Zounds! What Sounds!

Last night was a whirlwind of music.
 
My friend Steven scored some tickets to see Cat Power at the Vic. I’m glad mine was free. Actually, the music was dynamite. Once it got started.
 
For those of you who don’t know much about Cat Power, she’s notorious for her inconsistent concerts: occasionally failing to show up, starting late, ending the show mid-song, or doing weird stuff onstage. But her fans give her wide leeway because she’s a “brilliant” and “sensitive artist” who possesses a “fragile ego.”
 
It’s true: when she sang, she had a quality that was like Bjork crossed with Janis Jopin. Fascinating, magnetic, everything they say she is.
 
But the show started 45 minutes late.

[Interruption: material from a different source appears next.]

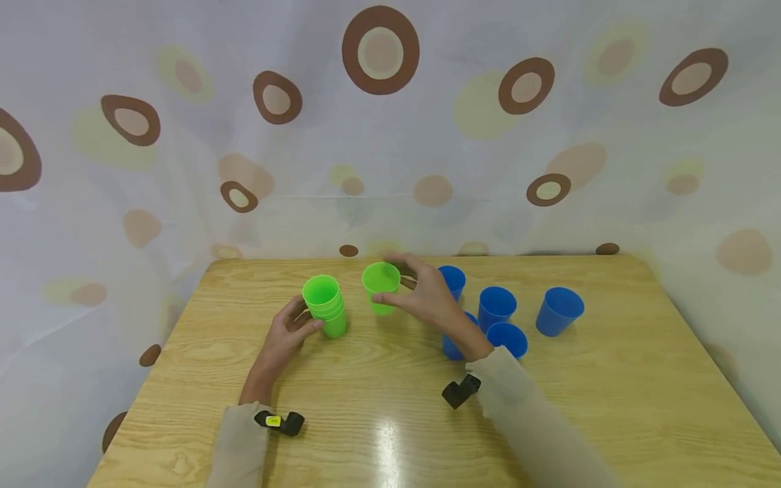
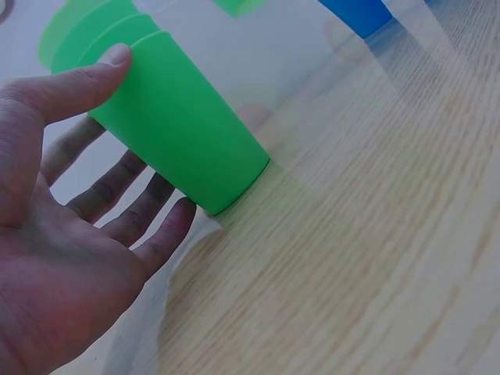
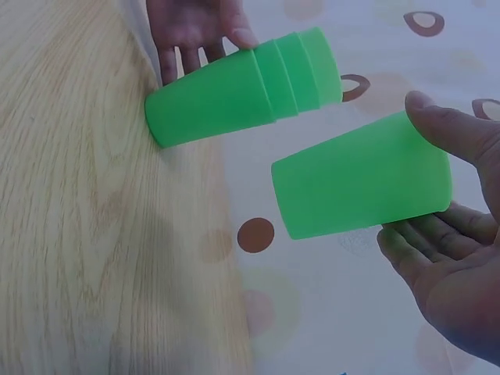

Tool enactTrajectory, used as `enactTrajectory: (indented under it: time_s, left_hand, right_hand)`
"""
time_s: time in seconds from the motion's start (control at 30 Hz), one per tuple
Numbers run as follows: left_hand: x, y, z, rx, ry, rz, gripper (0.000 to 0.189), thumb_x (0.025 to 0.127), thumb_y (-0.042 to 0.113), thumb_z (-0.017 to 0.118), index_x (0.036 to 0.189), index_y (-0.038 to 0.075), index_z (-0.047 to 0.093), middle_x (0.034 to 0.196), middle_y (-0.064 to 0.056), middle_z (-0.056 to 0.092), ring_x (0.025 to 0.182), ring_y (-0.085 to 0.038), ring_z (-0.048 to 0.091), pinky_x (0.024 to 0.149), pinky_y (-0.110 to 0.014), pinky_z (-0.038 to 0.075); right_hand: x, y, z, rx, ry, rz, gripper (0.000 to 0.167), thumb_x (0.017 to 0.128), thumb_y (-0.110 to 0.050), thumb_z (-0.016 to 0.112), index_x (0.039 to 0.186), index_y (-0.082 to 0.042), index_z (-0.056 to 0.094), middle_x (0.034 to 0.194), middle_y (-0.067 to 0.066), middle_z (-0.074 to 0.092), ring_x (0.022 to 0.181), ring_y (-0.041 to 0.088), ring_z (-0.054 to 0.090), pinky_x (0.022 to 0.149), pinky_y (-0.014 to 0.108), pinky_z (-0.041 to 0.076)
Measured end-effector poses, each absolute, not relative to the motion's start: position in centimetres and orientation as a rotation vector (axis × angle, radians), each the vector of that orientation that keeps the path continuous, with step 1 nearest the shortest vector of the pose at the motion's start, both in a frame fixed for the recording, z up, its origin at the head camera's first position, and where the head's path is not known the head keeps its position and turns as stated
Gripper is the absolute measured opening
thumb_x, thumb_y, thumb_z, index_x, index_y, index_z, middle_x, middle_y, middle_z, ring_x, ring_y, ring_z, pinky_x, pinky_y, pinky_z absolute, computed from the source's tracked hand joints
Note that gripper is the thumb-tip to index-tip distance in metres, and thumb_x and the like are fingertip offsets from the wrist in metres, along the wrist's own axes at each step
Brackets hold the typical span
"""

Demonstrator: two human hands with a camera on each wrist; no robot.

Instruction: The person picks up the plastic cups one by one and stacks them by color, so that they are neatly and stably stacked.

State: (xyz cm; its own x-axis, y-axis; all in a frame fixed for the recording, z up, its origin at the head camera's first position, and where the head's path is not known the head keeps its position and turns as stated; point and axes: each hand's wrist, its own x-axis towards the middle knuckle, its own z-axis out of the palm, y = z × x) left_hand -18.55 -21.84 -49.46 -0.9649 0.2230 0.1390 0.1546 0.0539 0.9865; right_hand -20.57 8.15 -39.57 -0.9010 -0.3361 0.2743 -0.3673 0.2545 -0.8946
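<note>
A nested stack of green plastic cups [image 1: 332, 324] stands upright on the wooden table, left of centre. Three rims show at its top in the left wrist view. My left hand [image 1: 285, 339] grips the stack from the left, thumb near the rims and fingers behind. To its right, a single green cup [image 1: 382, 301] is held by my right hand [image 1: 427, 295], thumb on the near side and fingers round the far side. In the right wrist view this cup [image 3: 359, 180] hangs above the tabletop, mouth up and apart from the stack.
Several blue cups stand upright to the right, one of them [image 1: 558, 313] set apart from the others. My right forearm passes over part of that group, hiding some of a blue cup [image 1: 451, 349]. A patterned cloth [image 1: 427, 224] hangs behind the table [image 1: 366, 407].
</note>
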Motion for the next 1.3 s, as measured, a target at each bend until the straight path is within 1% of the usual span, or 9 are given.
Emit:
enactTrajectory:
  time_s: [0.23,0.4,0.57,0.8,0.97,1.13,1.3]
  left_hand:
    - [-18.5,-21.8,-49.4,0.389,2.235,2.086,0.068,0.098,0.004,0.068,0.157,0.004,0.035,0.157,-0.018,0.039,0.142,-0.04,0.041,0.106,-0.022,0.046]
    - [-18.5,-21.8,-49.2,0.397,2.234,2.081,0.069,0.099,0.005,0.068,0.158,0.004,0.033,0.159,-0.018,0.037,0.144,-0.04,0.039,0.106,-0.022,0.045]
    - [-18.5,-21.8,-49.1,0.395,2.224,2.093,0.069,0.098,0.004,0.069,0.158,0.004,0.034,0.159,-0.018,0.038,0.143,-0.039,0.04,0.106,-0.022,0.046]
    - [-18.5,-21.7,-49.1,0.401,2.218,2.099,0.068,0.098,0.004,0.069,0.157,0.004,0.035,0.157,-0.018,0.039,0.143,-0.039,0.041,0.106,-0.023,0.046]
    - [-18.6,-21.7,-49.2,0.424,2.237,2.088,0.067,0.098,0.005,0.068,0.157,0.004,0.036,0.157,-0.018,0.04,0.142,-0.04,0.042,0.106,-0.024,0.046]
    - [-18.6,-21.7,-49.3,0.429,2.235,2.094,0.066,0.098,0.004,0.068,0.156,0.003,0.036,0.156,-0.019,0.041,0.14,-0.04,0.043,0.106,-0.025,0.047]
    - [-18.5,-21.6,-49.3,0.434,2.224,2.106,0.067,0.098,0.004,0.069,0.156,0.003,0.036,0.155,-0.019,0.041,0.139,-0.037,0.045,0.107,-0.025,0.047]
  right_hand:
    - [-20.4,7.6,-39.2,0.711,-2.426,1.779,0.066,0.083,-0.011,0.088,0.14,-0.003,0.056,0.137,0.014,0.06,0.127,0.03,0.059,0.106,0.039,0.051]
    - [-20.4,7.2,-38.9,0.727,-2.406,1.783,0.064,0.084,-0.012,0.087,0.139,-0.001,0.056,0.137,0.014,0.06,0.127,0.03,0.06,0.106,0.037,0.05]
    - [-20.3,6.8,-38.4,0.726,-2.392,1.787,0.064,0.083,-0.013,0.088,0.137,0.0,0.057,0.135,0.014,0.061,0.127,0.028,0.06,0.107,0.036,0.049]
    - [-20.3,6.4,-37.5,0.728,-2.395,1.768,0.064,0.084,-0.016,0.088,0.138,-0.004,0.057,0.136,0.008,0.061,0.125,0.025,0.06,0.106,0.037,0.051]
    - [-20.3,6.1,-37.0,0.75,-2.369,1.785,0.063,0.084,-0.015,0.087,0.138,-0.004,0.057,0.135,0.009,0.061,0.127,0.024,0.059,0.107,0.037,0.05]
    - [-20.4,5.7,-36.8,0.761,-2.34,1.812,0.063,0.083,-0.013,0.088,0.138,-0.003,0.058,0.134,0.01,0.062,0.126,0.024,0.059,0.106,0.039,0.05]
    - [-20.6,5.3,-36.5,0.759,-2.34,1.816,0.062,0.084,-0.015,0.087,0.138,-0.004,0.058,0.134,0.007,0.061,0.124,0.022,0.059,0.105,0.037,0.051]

Then, when it did start, the band led off with two long instrumentals, without her even on stage. Her touring band is a ten-piece Memphis soul band: horns, Hammond organ, rock solid rhythm, and two backup singers. Smokin’ solid, professional.
 
One of the backup singers announced her, “Let’s hear it for Cat Power!” She came out, wandered around for awhile, the band kept repeating the intro to the song. So again: “Let’s hear it for Cat Power!” She gave her cigarette to someone in the audience, then she sang about two words into the microphone, and then did a “time out” with her hands, and the band stopped. She attempted, unsuccessfully, to get her cigarette back from the audience member. The members of the band looked around at one another. So, once again: “Let’s hear it for Cat Power!” The backup singer whipped the band into action, shot Cat a look that said “All right Ms. Power, it’s time to sing. NOW.” And Cat finally made it through the song all the way through. She acquitted herself, at least musically.
 
The rest of the show was a bit more normal, although you kept thinking that she might be on the verge of having a “Barbara Jean” moment. (In Robert Altman’s “Nashville” there’s a country singer named Barbara Jean who has a breakdown onstage during a song. She begins a rambling monologue and then can’t stop talking. Eventually she has to be pulled off the stage).
 
The end of the show was best: just Cat onstage, with her guitar or the piano, doing far out, freeform adaptations of “Wild Is The Wind” and “House of the Rising Sun.”
 
We left the show before it was completely over in order to hightail it over to the Metro to see the concert we’d actually gotten together to see in the first place: Nouvelle Vague.
 
The show was awesome. Steven, who had never seen them before or even heard them very much, described it as “the best possible karaoke show.” Two French chanteuses, a girl with an accordion, and an extremely talented group consisting of drums, bass, guitar. Playing New Wave covers. As with last year’s show, their renditions of “Bela Lugosi’s Dead,” “Too Drunk to Fuck,” and “Love Will Tear Us Apart” brought the house down. New additions: “Heart of Glass,” “Sweet Tender Hooligan” and “Mexican Radio” (!) The way they played the songs, it was like hearing something totally new. Noticing the lyrics, and the melody, the chord changes. The crowd was very much into the show. Awfully gay crowd too.  
 
I’ve packed a lot into the past seven days. It’s been great. But tonight I am looking forward to going home after work and doing laundry.